= TASK STATEMENT =
Transcribe exactly everything in the data below from the line containing "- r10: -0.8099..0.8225" down to the line containing "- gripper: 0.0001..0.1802", both lines included and nothing further.

------

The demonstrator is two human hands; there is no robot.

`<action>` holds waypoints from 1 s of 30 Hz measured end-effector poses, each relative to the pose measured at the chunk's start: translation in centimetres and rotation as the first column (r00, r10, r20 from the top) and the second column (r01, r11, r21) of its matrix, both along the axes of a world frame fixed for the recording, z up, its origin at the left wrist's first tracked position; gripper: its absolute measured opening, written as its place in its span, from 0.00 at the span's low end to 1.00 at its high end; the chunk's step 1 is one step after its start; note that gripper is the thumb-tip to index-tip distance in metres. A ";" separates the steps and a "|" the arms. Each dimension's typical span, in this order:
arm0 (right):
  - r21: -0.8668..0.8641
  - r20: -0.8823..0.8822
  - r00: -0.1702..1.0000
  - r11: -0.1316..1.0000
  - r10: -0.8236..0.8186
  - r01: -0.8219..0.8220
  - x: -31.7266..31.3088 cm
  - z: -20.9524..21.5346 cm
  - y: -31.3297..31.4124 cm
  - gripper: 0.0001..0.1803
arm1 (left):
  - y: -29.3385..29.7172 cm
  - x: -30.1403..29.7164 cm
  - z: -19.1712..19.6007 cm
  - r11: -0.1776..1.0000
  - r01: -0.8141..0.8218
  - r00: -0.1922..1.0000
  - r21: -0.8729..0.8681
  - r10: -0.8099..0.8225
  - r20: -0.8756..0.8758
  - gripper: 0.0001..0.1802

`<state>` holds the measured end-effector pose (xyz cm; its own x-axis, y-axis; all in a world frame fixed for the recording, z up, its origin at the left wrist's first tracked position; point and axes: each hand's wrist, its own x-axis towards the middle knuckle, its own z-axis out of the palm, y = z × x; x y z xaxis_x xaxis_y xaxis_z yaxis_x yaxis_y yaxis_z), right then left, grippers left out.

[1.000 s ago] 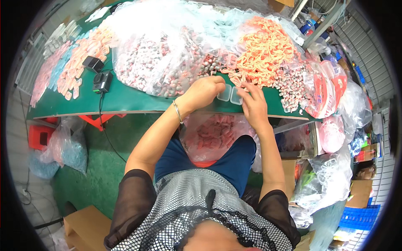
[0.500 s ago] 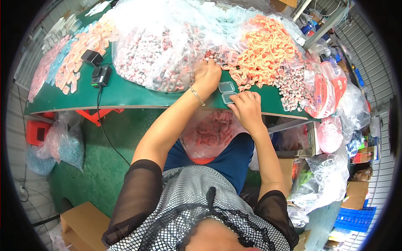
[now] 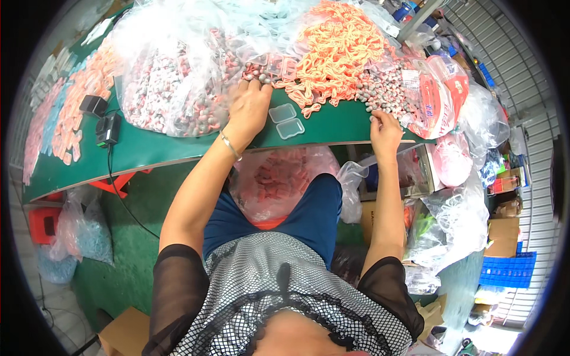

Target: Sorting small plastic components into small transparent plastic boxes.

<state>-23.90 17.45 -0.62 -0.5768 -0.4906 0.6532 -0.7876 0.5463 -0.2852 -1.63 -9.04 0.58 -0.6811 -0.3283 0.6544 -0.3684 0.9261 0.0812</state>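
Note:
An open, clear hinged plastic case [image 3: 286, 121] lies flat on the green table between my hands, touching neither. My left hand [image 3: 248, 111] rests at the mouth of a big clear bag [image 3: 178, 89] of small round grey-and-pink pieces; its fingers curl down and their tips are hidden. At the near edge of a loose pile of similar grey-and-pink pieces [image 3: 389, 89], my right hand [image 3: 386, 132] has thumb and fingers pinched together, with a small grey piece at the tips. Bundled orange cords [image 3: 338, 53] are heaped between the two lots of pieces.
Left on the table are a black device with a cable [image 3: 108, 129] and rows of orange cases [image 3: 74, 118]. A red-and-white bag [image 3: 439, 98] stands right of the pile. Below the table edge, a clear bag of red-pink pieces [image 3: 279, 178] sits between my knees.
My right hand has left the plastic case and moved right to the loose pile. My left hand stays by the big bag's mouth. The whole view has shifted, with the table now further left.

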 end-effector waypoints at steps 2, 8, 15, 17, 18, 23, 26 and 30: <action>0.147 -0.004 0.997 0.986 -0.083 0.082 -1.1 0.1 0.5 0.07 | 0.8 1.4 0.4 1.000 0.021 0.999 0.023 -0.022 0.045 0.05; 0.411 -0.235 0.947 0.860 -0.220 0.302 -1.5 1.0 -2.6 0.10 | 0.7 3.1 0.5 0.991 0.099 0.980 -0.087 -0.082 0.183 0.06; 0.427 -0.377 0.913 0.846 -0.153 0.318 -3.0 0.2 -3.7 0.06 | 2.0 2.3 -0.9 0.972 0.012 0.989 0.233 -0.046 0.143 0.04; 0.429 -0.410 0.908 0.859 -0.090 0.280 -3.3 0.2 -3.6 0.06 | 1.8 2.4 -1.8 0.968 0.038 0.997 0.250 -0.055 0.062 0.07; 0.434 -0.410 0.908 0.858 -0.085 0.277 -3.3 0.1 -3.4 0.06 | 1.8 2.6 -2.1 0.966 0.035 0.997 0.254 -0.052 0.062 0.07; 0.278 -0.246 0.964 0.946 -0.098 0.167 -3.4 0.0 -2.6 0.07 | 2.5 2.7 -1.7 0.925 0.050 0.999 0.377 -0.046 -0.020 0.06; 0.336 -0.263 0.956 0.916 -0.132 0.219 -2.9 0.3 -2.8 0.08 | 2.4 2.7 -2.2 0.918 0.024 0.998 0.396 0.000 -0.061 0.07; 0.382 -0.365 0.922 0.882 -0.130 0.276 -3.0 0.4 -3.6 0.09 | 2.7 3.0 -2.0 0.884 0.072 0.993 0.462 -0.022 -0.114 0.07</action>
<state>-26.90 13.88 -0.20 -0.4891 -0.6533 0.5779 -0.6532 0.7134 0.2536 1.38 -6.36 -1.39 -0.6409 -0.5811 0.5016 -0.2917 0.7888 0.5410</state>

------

= TASK RESPONSE =
  - r10: -0.8099..0.8225
  - r20: -0.8756..0.8758
  - gripper: 0.0001..0.1802

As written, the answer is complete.